WASHINGTON, May 20. /TASS/. Sending NATO instructors to Ukraine to train Ukrainian troops is a "recipe for disaster" if not coordinated with Moscow beforehand, as this risks a direct conflict with Russia, researcher at the Washington-based Quincy Institute for Responsible Statecraft Mark Episkopos told the Responsible Statecraft website.
"Sending NATO personnel into Ukraine absent some kind of larger, explicit understanding with Moscow is highly likely to embroil NATO states, including the US, in a real war with Russian forces," he pointed out.

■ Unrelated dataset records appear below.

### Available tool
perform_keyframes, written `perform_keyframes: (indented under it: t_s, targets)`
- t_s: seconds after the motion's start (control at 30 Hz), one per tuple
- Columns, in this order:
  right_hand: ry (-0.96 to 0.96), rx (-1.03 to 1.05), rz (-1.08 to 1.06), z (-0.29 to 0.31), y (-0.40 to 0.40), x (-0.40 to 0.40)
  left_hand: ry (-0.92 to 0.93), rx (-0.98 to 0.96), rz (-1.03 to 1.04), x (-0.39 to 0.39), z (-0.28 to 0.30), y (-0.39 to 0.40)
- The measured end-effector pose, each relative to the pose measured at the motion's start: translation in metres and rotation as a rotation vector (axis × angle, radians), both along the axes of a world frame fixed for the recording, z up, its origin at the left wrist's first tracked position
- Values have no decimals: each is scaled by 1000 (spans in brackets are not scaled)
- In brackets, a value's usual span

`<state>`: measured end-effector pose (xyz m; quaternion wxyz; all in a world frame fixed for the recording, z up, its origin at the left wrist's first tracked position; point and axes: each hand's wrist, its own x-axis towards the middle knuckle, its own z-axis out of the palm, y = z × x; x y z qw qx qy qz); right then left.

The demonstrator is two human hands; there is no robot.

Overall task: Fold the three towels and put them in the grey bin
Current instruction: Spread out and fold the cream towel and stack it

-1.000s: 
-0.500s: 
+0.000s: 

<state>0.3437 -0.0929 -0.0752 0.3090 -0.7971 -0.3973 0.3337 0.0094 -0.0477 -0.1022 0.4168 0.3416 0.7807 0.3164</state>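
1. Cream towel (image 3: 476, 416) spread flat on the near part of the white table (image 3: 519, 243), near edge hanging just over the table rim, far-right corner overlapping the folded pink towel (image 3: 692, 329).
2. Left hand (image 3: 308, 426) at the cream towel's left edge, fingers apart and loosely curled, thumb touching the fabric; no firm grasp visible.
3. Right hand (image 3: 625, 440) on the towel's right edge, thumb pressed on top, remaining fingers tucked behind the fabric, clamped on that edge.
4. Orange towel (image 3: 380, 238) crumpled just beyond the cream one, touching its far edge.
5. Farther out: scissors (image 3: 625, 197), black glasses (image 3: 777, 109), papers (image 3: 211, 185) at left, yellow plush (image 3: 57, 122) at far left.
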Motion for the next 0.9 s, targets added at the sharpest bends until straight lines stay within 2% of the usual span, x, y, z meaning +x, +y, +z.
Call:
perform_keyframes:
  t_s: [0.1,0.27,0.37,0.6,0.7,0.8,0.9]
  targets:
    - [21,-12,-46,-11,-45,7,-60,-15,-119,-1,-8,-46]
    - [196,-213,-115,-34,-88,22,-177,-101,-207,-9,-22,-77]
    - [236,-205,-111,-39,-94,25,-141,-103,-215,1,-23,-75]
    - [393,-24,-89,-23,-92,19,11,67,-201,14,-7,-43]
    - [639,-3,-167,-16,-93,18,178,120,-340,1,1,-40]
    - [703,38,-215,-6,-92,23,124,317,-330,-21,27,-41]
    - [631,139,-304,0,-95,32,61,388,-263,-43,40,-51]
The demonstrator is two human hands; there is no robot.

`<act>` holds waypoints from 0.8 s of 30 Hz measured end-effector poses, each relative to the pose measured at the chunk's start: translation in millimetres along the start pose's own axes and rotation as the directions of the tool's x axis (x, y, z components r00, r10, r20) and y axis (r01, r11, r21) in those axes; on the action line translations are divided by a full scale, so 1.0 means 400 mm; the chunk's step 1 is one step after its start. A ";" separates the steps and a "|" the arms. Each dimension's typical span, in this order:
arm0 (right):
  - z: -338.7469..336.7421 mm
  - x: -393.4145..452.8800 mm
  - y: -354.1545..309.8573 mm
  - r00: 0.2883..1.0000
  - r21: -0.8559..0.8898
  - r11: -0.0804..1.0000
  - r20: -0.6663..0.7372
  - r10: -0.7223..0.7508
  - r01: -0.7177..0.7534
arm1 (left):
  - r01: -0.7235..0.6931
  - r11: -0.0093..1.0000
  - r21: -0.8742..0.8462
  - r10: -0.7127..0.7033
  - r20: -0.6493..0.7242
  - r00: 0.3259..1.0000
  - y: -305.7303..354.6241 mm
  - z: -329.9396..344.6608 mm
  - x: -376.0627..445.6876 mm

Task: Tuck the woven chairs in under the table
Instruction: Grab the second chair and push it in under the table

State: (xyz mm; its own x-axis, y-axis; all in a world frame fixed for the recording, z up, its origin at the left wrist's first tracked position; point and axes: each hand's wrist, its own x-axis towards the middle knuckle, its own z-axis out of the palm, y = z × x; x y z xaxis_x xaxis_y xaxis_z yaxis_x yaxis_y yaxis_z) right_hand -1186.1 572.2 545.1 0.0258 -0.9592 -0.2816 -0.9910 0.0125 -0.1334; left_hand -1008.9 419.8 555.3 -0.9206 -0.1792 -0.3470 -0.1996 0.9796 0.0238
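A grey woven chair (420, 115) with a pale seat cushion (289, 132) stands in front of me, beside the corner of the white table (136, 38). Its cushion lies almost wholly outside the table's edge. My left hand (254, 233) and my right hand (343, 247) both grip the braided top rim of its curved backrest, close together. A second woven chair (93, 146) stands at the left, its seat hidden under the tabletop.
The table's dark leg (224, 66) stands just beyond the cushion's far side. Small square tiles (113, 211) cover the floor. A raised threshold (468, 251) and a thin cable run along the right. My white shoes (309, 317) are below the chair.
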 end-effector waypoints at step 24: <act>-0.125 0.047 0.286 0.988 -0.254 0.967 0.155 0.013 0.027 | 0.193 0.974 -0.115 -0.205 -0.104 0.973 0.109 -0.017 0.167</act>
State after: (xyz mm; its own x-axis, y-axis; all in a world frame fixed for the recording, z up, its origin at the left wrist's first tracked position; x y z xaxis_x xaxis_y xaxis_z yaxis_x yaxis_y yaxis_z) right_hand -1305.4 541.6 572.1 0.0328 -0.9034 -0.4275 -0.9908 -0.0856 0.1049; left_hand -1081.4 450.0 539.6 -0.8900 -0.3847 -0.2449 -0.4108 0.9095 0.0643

According to the analyst, the Kremlin may very well be open to some kind of formal settlement that "establishes lines of demarcation in Ukraine and sanctions the presence of Western military personnel in parts of the country." However, no such proposals have been made so far, Episkopos believes.
As the expert notes, sending NATO instructors to Ukraine "without a larger strategy for ending" the fighting would be "a recipe for disaster" and would "bring NATO and Russia within a hair’s breadth of open conflict." The analyst's comment came in response to a report by chairman of the US Joint Chiefs of Staff Charles Brown, where the general stated that Washington no longer rules out sending NATO instructors to Ukraine to train the Ukrainian armed forces, but that this would not happen anytime soon.
In her turn, Estonian Prime Minister Kaja Kallas told the Financial Times that an open conflict between NATO and Russia was out of the question, even if the training personnel of the North Atlantic Alliance countries were killed in Ukraine. She pointed out that a number of NATO countries had already sent their instructors to the combat areas.